Накануне представления, после того как о нем оповестили, расклеив афиши и протрубив на всех перекрестках, устраивался генеральный «показ» всех актеров, которые при полном параде шли по улицам города, а иногда и везли повозки с декорациями, где должно было происходить действие. Само представление, как правило, продолжалось несколько дней даже в том случае, если речь шла об одном произведении. В моралите «Праведник и мирянин» насчитывалось не менее двадцати пяти тысяч стихов… Но непомерной длиной отличались главным образом мистерии: в «Страстях» на самом деле рассказывалось обо всей жизни Христа, чему нередко предшествовали пророчества из Ветхого Завета и к чему нередко прибавлялось все, что говорится в апокрифических Евангелиях. Основное действие перебивалось «вставками», которые должны были оживить внимание публики; такие вставки были искусственно к нему привязаны наподобие балетных эпизодов в современной опере. Это могли быть торжественные выходы или парады, в которых появлялись экзотические животные – слоны, верблюды; или же сценки в лавках и кабаках, комические интермедии, сражения или штурмы городов при помощи огня, а иногда и артиллерии – даже в том случае, если речь шла о взятии Иерусалима римлянами… Наконец, все представление неизменно бывало с «начинкой», то есть между серьезными произведениями, мистериями или моралите, вклинивались фарсы и соти. В 1447 г. в Дижоне исполнителями были «некоторые монахи из ордена братьев-кармелитов, некоторые священники, а также некоторые миряне… и помимо мистерии показали некий фарс, примешанный к ней таким образом, чтобы пробудить или рассмешить людей…»
Продолжительность спектакля требовала делить его на «дни», каждый из которых включал в себя одно утреннее и одно вечернее представление. Антракт нередко бывал очень коротким, если судить об этом по одной из формулировок, к которым прибегали для того, чтобы объявить перерыв:
Все те, кто находится здесь внутри
И желает подкрепиться,
Пусть сделают это без промедления
В течение получаса.
В конце вечернего представления зрителям рассказывали содержание следующего эпизода:
Завтра мы покажем, каким образом
Иерусалим был осажден
И полностью разрушен.
Приходите и не опаздывайте.
Масштаб зрелища и количество зрителей лишь в исключительных случаях позволяли давать представления в замкнутом пространстве (тем не менее «Братство Страстей» в Париже использовало госпиталь при церкви Троицы). Подмостки, на которых устраивалась сцена и галереи, где размещались наиболее знатные зрители, строились под открытым небом; позади галерей были скамьи для прочей публики.

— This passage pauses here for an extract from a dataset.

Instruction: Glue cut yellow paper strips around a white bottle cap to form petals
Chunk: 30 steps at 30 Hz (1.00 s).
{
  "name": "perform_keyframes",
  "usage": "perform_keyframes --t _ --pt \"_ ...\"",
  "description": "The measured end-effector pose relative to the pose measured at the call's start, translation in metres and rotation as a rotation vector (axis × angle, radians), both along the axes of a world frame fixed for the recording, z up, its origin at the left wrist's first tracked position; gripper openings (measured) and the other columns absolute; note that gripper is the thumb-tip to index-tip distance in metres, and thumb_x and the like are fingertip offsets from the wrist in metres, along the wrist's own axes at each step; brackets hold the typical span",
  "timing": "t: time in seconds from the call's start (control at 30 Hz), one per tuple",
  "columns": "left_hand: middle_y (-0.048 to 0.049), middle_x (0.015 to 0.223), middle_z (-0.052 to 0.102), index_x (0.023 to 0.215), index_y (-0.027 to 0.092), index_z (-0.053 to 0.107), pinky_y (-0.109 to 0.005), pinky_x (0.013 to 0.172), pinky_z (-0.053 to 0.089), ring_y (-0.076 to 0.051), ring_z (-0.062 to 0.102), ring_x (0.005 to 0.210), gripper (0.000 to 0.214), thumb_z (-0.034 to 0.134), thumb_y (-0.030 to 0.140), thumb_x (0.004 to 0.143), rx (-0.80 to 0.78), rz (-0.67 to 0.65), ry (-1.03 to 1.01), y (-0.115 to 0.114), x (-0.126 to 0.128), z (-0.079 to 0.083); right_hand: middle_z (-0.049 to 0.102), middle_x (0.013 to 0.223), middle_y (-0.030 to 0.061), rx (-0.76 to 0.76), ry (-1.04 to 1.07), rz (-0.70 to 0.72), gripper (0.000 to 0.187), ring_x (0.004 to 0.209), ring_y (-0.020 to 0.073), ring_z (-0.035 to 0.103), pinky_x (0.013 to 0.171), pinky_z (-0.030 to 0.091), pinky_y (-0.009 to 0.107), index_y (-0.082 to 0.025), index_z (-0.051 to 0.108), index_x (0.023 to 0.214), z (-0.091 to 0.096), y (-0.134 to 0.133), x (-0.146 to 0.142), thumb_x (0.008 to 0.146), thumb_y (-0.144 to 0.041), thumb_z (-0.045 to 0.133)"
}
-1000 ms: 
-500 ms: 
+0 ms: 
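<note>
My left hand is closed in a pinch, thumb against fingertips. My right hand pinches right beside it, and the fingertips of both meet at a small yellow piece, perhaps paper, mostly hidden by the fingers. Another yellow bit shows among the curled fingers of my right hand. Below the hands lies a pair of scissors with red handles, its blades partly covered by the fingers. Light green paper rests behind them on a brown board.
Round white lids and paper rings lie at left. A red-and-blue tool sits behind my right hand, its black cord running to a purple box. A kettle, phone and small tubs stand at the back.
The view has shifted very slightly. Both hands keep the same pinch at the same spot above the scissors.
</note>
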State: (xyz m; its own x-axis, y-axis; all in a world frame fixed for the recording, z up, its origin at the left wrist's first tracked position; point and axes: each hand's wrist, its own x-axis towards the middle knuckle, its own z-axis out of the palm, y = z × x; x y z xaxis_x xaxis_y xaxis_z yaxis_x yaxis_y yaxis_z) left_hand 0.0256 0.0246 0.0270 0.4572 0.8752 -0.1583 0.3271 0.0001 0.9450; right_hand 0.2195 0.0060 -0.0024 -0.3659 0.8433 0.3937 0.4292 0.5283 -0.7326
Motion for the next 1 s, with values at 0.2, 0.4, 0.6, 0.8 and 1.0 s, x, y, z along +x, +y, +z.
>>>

Декорации включали в себя сразу несколько «мест» или «mansions» (помещений), в которых происходили главные эпизоды спектакля; рай и ад в мистериях были расположены в противоположных концах сцены, между ними размещались «mansions», изображавшие Назарет, Иерусалим, гору Фавор и т. д. Тем не менее число их все-таки было меньше числа сменявшихся мест действия, и потому одна и та же декорация изображала различные места, а для того, чтобы зритель не запутался, вывешивались таблички.